But early childhood attachment with a parent is not destiny: It depends on what else comes along. For example, a secure preschool child can shift to having an insecure attachment later if there is a severe disruption in the caregiving system—a divorce or death of a parent, for example. But the effect is mediated by how stressed and available the primary attachment figure is. In other words, it’s not what happens, but how it happens that matters. Children who were previously secure, though, have a tendency to rebound more easily.

Sroufe writes in several articles that an insecure attachment is not fate, either; it can be repaired in a subsequent relationship. For example, good-quality childcare that offers emotional support and stress reduction can mitigate a rocky start at home. A later healthy romantic relationship can offset the effects of a difficult childhood. And good therapy can help, too, since some of the therapeutic process mimics the attachment process. Bowlby viewed development as a series of pathways, constrained by paths previously taken but where change is always possible.

Without conscious intervention, though, attachment styles do tend to get passed through the generations, and Bowlby observed that becoming a parent particularly activates a parent’s childhood attachment style. One study looked at attachment styles over three generations and found that the mother’s attachment style when she was pregnant predicted her baby’s attachment style at one year of age for about 70% of cases.

What about parents who might not have gotten a good start in life and want to change their attachment style? There’s good news. Research on adult attachment shows that it is not the actual childhood experiences with attachment that matter but rather how well the adult understands what happened to them, whether they’ve learned some new ways of relating, and how well they’ve integrated their experience into the present. In other words, do they have a coherent and realistic story (including both good and bad) of where they’ve been and where they are now?

Support matters, too. In one of Sroufe’s studies, half the mothers were teenagers, which is usually a stressful situation. Sroufe found that the teenagers with good social support were able to form secure attachments with their babies, but if they didn’t have support, they were unlikely to form a secure attachment.

How to parent for a secure attachment and how to know if it’s working.

“The baby needs to know that they’re massively important,” says Sroufe. “A caregiver should be involved, attentive, sensitive, and responsive.”

“The baby will tell you what to do,” Sroufe explains. “They have a limited way of expressing their needs, so they’re not that difficult to read: If they’re fussing, they need something.
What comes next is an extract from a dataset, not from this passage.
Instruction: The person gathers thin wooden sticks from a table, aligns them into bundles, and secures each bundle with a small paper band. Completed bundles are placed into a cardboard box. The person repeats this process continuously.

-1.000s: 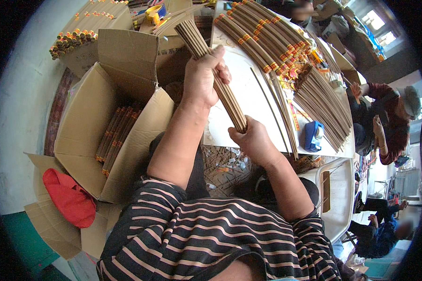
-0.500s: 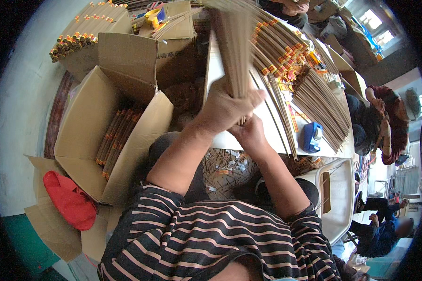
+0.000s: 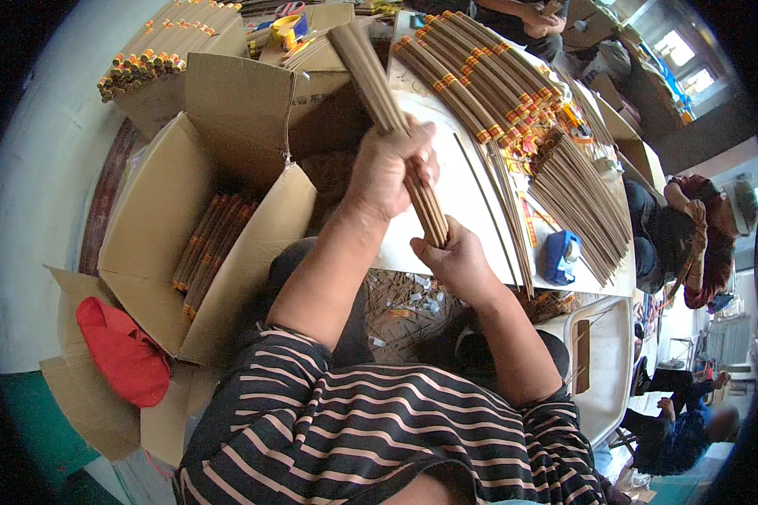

If their arms are out, they want to be picked up. And if you misread them, they will keep on signaling until you get it right.” He gives the example of bottle-feeding a baby: “The baby might want a break, and she looks around. What does the baby want? To look around! If the parent misreads and forces the bottle back, the baby will insist, maybe snap her head away, or pull away harder.”

“How can I know if my baby is securely attached?” a client asked me about her six-month old. Clearly observable attachment doesn’t emerge until around nine months, but here are some clues that a secure attachment is underway:

0-3 months:

  • The baby’s physiology is just settling as the baby cycles quickly among feeding, sleeping, and alert wakefulness. Meeting the baby’s needs at different points in the cycle helps establish stability.

  • At this point, the baby has no clear preference for one person over another.

  • In her quiet, alert state, the baby is interested in the faces and voices around her.

4-8 months:

  • Attempts to soothe the baby are usually effective at calming her down. (Caveat: An inability to soothe might not be predictive of insecurity but rather point to one of a host of other possible issues.)

  • The primary caregiver has positive interactions with the baby where the back-and-forth is pleasant.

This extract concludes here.